*TASK DIRECTIONS*. Across the whole listing, return each line exactly, with no images included.

*DATASET CONTENT*.
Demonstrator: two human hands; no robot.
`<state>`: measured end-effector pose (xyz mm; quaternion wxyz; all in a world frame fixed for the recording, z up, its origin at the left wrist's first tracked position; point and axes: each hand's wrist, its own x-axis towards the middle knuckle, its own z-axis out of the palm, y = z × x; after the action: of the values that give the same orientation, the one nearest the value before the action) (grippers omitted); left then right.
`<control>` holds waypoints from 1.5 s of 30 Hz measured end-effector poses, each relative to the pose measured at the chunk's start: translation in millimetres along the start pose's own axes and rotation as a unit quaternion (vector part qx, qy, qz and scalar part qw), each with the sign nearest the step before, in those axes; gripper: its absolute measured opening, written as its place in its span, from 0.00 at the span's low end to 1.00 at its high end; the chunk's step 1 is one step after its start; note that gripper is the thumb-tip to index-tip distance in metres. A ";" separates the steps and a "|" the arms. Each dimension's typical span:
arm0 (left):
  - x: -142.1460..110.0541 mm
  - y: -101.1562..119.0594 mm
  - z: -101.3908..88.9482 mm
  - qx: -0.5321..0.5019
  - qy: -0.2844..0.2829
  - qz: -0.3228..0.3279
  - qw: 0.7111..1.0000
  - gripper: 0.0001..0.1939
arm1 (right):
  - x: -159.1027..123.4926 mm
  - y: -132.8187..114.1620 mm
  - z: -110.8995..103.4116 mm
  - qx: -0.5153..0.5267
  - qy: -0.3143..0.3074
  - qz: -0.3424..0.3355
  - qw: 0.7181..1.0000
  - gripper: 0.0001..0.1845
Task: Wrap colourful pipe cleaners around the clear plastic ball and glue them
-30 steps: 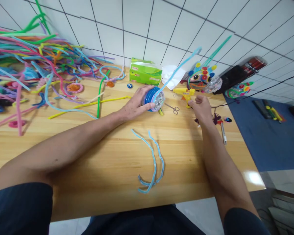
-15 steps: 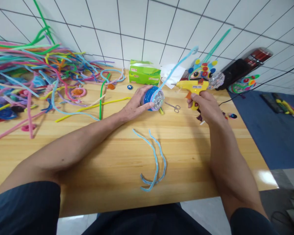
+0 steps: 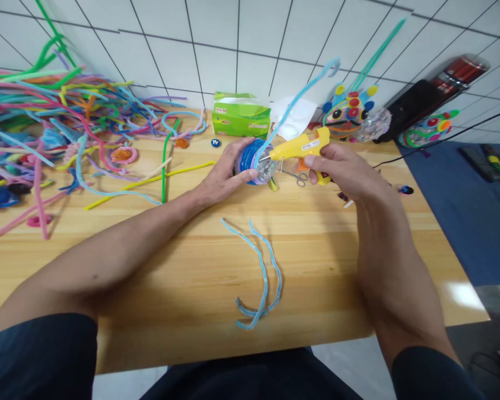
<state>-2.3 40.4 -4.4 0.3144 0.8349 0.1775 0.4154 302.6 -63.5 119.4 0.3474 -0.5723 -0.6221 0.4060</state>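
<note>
My left hand point(image 3: 229, 175) is wrapped round a clear plastic bottle point(image 3: 267, 173) lying on its side, its body covered in blue and purple coils. From it a light blue pipe cleaner point(image 3: 298, 100) rises to the upper right, curled at its tip. In my right hand point(image 3: 339, 166) is a yellow hot glue gun point(image 3: 302, 145), its nozzle at the bottle's clear end beside the pipe cleaner; whether it touches is too small to tell. Small scissors point(image 3: 300, 179) lie beneath the gun. Two bent light blue pipe cleaners point(image 3: 261, 266) rest on the table nearer me.
Many coloured pipe cleaners point(image 3: 66, 105) are heaped at the left. A green tissue pack point(image 3: 240, 116) stands by the tiled wall. A decorated bottle figure point(image 3: 350, 116) and a dark red flask point(image 3: 445, 91) are at the back right, with a black cord point(image 3: 437, 145) running across there.
My right hand has brought the glue gun left and down, so its nozzle is now at the bottle's end. My left hand still holds the bottle. The view has shifted slightly.
</note>
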 end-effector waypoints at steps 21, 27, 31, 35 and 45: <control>-0.3 6.6 -2.4 -0.006 -0.009 -0.041 0.999 0.46 | 0.1 -3.3 6.6 0.017 0.032 0.023 0.999 0.23; -0.5 8.1 -1.8 -0.008 -0.007 -0.044 0.999 0.45 | 1.0 -3.8 8.3 0.014 0.031 0.011 0.999 0.25; -0.7 7.2 -1.5 -0.011 -0.007 -0.047 0.999 0.45 | 1.3 -4.1 8.1 0.006 0.017 0.003 1.000 0.28; -0.9 6.5 -1.5 -0.014 -0.008 -0.045 0.999 0.45 | 1.5 -2.4 7.4 0.005 0.025 0.006 1.000 0.27; -0.6 8.1 -2.2 -0.016 -0.008 -0.046 0.999 0.45 | -1.7 -9.1 5.0 -0.006 0.008 0.001 1.000 0.30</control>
<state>-4.1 34.9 1.7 0.3476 0.8242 0.2063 0.3966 294.4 -65.8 125.6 0.3483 -0.5779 -0.6212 0.3985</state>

*SOLUTION TO THIS EXERCISE*.
Demonstrator: two human hands; no robot.
`<state>`: measured end-effector pose (xyz mm; quaternion wxyz; all in a world frame fixed for the recording, z up, its origin at the left wrist's first tracked position; point and axes: each hand's wrist, its own x-axis towards the middle knuckle, its own z-axis out of the palm, y = z × x; after the action: of the values that give the same orientation, the one nearest the value before the action) (grippers omitted); left then right.
`<control>` holds waypoints from 1.5 s of 30 Hz measured end-effector poses, each relative to the pose measured at the chunk's start: translation in millimetres along the start pose's own axes and rotation as a unit quaternion (vector part qx, qy, qz and scalar part qw), each with the sign nearest the step before, in those axes; gripper: its absolute measured opening, written as its place in its span, from 0.00 at the span's low end to 1.00 at its high end; the chunk's step 1 is one step after its start; note that gripper is the thumb-tip to index-tip distance in metres. A ";" separates the steps and a "|" the arms. Each dimension's typical span:
arm0 (left):
  - x: -142.1460..110.0541 mm
  - y: -101.1562..119.0594 mm
  - z: -101.3908..88.9482 mm
  - qx: -0.5321..0.5019
  - qy: -0.2844..0.2829
  - qz: -0.3228..0.3279
  - qw: 0.7111..1.0000
  - gripper: 0.0001..0.1939
arm1 (right):
  - x: -159.1027..123.4926 mm
  - y: -132.8187..114.1620 mm
  - z: -110.8995..103.4116 mm
  - qx: -0.5153..0.5267
  - qy: -0.3143..0.3074
  - qz: -0.3424..0.3355
  - qw: 0.7181..1.0000
  - gripper: 0.0001..0.1845
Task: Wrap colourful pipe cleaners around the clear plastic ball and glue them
-30 steps: 
-15 steps: 
+0 steps: 
<state>-2.3 40.4 -4.4 0.3144 0.8349 0.1775 0.4154 302.6 -63.5 119.4 0.3474 -0.5723 -0.6221 0.4060</state>
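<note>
My left hand point(image 3: 229, 175) is wrapped round a clear plastic bottle point(image 3: 267, 173) lying on its side, its body covered in blue and purple coils. From it a light blue pipe cleaner point(image 3: 298, 100) rises to the upper right, curled at its tip. In my right hand point(image 3: 339, 166) is a yellow hot glue gun point(image 3: 302, 145), its nozzle at the bottle's clear end beside the pipe cleaner; whether it touches is too small to tell. Small scissors point(image 3: 300, 179) lie beneath the gun. Two bent light blue pipe cleaners point(image 3: 261, 266) rest on the table nearer me.
Many coloured pipe cleaners point(image 3: 66, 105) are heaped at the left. A green tissue pack point(image 3: 240, 116) stands by the tiled wall. A decorated bottle figure point(image 3: 350, 116) and a dark red flask point(image 3: 445, 91) are at the back right, with a black cord point(image 3: 437, 145) running across there.
My right hand has brought the glue gun left and down, so its nozzle is now at the bottle's end. My left hand still holds the bottle. The view has shifted slightly.
</note>
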 end-effector waypoints at steps 21, 27, 31, 35 and 45: <control>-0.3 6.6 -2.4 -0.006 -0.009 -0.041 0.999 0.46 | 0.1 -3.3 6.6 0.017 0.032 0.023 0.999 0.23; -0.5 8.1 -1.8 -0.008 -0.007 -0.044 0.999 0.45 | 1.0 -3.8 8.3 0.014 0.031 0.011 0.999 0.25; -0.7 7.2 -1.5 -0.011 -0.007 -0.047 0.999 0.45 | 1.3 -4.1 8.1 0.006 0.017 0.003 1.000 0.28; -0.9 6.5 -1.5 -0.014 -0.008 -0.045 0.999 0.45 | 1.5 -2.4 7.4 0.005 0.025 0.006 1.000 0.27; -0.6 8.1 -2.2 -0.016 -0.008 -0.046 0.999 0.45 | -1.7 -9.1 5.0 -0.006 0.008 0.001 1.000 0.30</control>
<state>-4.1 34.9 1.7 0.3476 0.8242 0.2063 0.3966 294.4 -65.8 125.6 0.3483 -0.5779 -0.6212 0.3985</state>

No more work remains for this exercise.